In the WMO, experts explained that climate change is about much more than air temperatures, adding that the unprecedented ocean warmth and sea level rise, glacier retreat and Antarctic Sea ice loss, are also part of the grim picture.

The statement further read, “On an average day in 2023, nearly one-third of the ocean surface was gripped by a marine heat wave, harming vital ecosystems and food systems, the report found.

“The glaciers observed suffered the largest loss of ice on record – since 1950 – with extreme melt in both western North America and Europe, according to preliminary data.

“Alpine ice caps experienced an extreme melting season, for instance, with those in Switzerland losing around 10 per cent of their remaining volume in the past two years.

“The Antarctic Sea ice loss was by far the lowest on record – at one million square kilometres below the previous record year – equivalent to the size of France and Germany combined.

“Observed concentrations of the three main greenhouse gases – carbon dioxide, methane, and nitrous oxide – reached record levels in 2022 and continued increase in 2023, preliminary data shows.”

The report also noted that the weather and climate extremities are either the root cause or serious aggravating factors that in 2023, triggered displacement, food insecurity, biodiversity loss and health issues, among others.
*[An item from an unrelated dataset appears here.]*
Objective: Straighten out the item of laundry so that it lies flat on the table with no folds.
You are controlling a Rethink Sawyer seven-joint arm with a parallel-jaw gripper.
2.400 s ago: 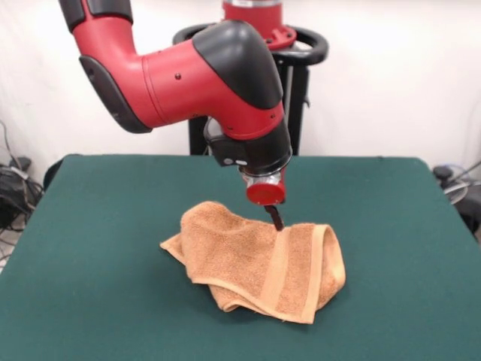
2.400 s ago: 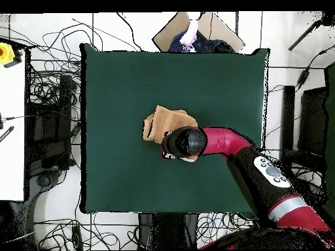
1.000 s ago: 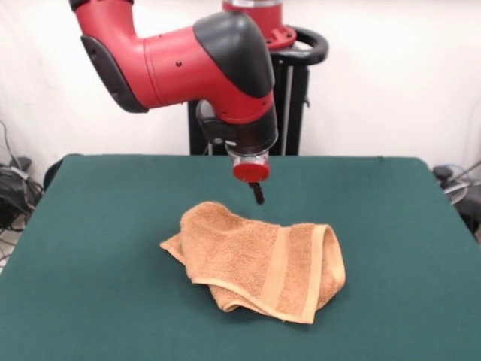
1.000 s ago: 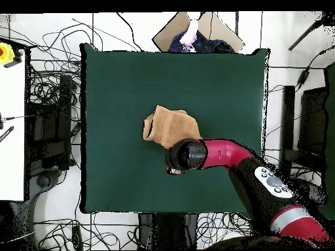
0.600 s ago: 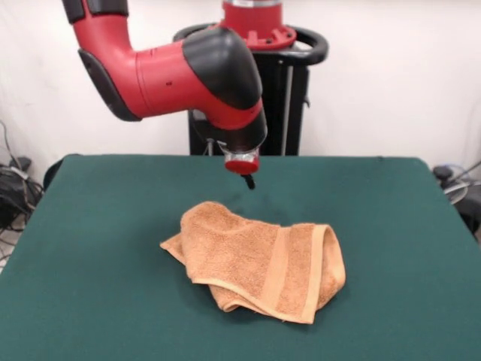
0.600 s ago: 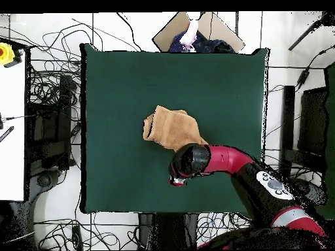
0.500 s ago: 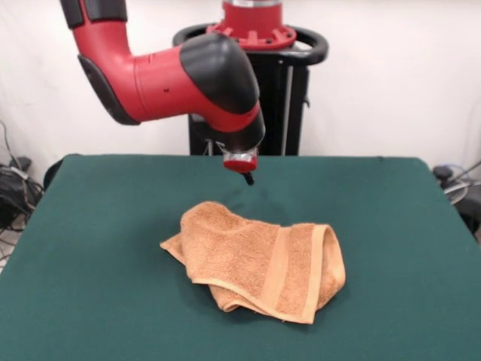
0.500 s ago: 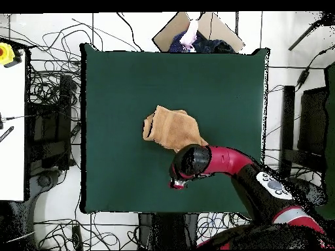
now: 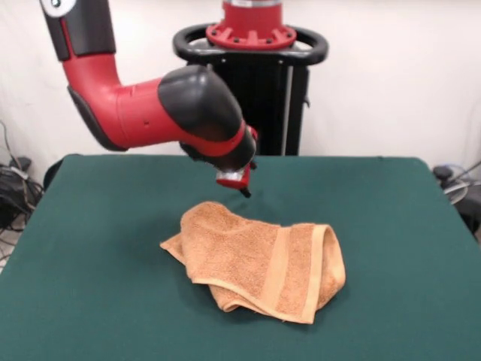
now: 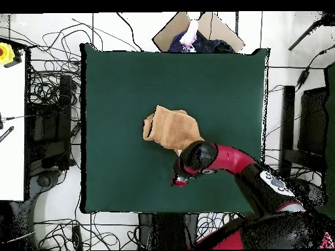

For example, the report noted that acute food insecurity worldwide doubled from 149 million before the COVID-19 pandemic to 333 million in 2023, in 78 countries monitored by the World Food Programme.

“The climate crisis is the defining challenge that humanity faces. It is closely intertwined with the inequality crisis – as witnessed by growing food insecurity, population displacement, and biodiversity loss,” Saulo added.

The WMO report also stated that despite the gloomy record in 2023, renewable capacity additions soared by almost 50 per cent, totalling 510 gigawatts, representing the highest rate observed in two decades.

It added that the surge in renewable energy generation, primarily fuelled by solar radiation, wind, and the water cycle, has positioned it as a leading force in climate action for achieving decarbonisation goals.

The reported further stated that effective multi-hazard early warning systems are crucial for mitigating the impact of disasters, adding that the adoption of the Sendai Framework for Disaster Risk Reduction, created an increase in the development and implementation of local disaster risk reduction strategies.

“To achieve the objectives of a 1.5°C pathway, annual climate finance investments must increase more than sixfold, reaching almost $9 trillion by 2030, with an additional $10 trillion needed by 2050.

“The cost of inaction is staggering, the report warns. Between 2025 and 2100, it may reach $1,266 trillion, representing the difference in losses between a business-as-usual scenario and a 1.5° C pathway. Noting that this figure is likely a significant underestimate, the UN weather experts call for immediate climate action,” the statement read.

The report was launched ahead of the Copenhagen Climate Ministerial meeting, where climate leaders and ministers from around the world will gather for the first time since COP28 in Dubai, United Arab Emirates, to push for accelerated climate action, including delivering an ambitious agreement on financing at COP29 in Baku, Azerbaijan later in the year.